Já que falamos da desconstrução, importa explicar que ela “consiste em mostrar como os termos privilegiados são colocados no seu lugar pela força de uma metáfora dominante e não, como poderia parecer, por qualquer lógica conclusiva. […] A desconstrução procura desmantelar a lógica pela qual um sistema particular de pensamento é fundado, assim como todo um sistema de estrutura política e controlo social mantém a sua força” (Madison, 2005:162-163). Psicologicamente, a educação da primeira Infância comunga com o “sujeito feminino”. Mesmo para os alunos primários, nos três primeiros anos de escolaridade, o “professor feminino” é tecnicamente rentável em relação ao “professor masculino” quer no aproveitamento das crianças e seu desenvolvimento psicológico, quer na organização e proficuidade da instituição.
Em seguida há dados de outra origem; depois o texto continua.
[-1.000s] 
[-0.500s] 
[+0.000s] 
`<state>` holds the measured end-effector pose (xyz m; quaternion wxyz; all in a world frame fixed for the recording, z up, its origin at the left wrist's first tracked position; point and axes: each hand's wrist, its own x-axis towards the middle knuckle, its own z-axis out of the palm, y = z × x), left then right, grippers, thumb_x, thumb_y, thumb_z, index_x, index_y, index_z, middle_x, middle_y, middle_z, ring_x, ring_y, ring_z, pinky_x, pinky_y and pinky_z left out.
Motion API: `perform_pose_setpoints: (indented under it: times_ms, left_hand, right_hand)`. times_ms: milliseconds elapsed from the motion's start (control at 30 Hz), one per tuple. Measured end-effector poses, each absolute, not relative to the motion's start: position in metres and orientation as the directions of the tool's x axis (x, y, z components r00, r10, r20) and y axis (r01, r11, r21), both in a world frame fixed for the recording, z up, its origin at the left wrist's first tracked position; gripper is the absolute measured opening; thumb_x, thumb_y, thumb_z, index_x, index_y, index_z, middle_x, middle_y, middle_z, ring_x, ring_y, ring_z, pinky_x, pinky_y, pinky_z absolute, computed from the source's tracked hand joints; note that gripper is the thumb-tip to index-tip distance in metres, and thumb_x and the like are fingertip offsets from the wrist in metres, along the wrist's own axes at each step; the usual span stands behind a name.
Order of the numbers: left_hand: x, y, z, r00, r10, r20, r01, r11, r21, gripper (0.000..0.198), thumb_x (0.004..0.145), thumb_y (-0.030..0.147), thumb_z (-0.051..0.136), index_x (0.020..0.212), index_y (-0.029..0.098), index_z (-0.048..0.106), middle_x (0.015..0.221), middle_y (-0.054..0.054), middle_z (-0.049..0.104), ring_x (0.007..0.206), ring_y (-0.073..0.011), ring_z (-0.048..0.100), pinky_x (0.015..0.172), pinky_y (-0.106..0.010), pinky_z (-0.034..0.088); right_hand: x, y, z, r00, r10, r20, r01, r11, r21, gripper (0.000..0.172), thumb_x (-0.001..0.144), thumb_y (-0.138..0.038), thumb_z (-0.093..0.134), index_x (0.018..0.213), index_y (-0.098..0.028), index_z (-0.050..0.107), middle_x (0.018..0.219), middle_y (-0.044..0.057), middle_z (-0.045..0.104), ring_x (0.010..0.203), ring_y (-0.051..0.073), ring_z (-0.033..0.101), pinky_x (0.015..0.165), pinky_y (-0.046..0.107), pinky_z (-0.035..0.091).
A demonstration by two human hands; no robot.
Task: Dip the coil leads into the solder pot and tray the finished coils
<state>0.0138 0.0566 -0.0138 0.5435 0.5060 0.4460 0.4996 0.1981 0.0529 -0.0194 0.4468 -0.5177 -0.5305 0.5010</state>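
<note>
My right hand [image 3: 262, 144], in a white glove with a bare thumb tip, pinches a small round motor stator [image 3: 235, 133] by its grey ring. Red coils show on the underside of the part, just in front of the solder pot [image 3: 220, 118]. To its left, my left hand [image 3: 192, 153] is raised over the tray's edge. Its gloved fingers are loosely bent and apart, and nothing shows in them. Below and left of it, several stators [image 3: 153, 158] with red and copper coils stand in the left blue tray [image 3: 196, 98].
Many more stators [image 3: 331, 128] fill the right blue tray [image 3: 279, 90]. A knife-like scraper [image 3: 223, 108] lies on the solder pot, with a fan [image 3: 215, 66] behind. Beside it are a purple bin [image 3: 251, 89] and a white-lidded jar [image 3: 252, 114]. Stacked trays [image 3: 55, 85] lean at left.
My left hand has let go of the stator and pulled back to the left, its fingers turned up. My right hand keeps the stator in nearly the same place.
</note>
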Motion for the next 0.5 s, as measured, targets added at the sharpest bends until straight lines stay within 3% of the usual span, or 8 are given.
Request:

Domingos da Cruz que retoma a “educação de Maria mãe de Jesus” explora os dez princípios que Augusto Cury expôs. Este último autor partiu das hipóteses mais comuns entre os pedagogos cristãos que “conceptualizam”, a partir das virtudes de Jesus, toda moldura que serviu para educação do mesmo. Ainda que seja “pressuposições potencialmente hipotéticas”, elas desenvolvem, sobremaneira, a “educação contemporânea” baseada na Liberdade e exploração das capacidades que apresenta o “sujeito” ao longo da sua aprendizagem. Ora, o autor de Ética educativa à luz da racionalidade, analisa os dez princípios.


O que é mais interessante ainda, o autor chega a estabelecer um quadro axiológico dos valores que esta “educação de Maria, mãe de Jesus” proporciona. Ele cita cerca de dezasseis grupos de valores.
Embora relativamente diferente, a nossa visão da educação baseada na “Razão Tolerante” seria a seguinte: na base desta pirâmide deve existir o “Amor ao próximo (Solidariedade) como valor social”, que proporciona: “liberdade como valor interpessoal” e “Auto-crítica como valor intra-pessoal”. As relações destes valores promovem a Justiça. Por isto, “Justiça como valor social” só é alcançado por um lado, “Honestidade como valor intra-pessoal” e, por outro, “Afabilidade como valor interpessoal”. Com a Justiça, pode se estabelecer o Trabalho: o “Trabalho como valor social” faculta “Criatividade como valor intra-pessoal” e “Compromisso como valor interpessoal”. Visto que perante a Justiça, os “sujeitos” são herdeiros de capitais sociais, culturais e académicos desiguais, a “Paz como valor social” parece ser condicionada pela “Auto-estima como valor intra-pessoal” e pela “Reconciliação como valor interpessoal”. Finalmente, no cume desta pirâmide, teremos “Progresso como valor social” baseado na “Criatividade como valor intra-pessoal” e na “Concorrência como valor interpessoal”.


Voltamos ao Domingos da Cruz. Com o seu quadro sinóptico dos valores, ele desenvolve – dentro da Lógica que se serve para estruturar as cadeias das relações entre os valores – a sua teoria perante os problemas actuais da educação, onde a Internet, Videogame, Televisão (programas da Televisão), etc. têm servido de veículo consistente da informação. Quer dizer, estes instrumentos modernos cuja comunicabilidade perpetra hoje o sistema educacional, os programas académicos e invadem, sobremaneira, os “espaços da Educação” proporcionam uma série de problema que, na visão do autor deste texto, precisaria algumas Reformas com a filosofia da “educação de Maria, mãe de Jesus”. Aliás, o autor identificou alguns destes problemas, criticou e apresentou as suas leituras correctivas.


Nas recomendações finais, a “Educação de Maria, mãe de Jesus” (o autor prefere Pedagogia de Maria) é retomada como “pretexto” de repensar sobre as marginalizações arbitrárias do “sujeito feminino”. E, se algumas teorias da Psicologia recomendam a figura do “sujeito feminino” na educação do Homem – quer que seja sua missão de vida ou na vida – este apelo me parece justo, e Angola teve “filhas”dignas que possam servir de exemplo. A mwêne (soberana) Ñjîng’a Mbândi, por exemplo.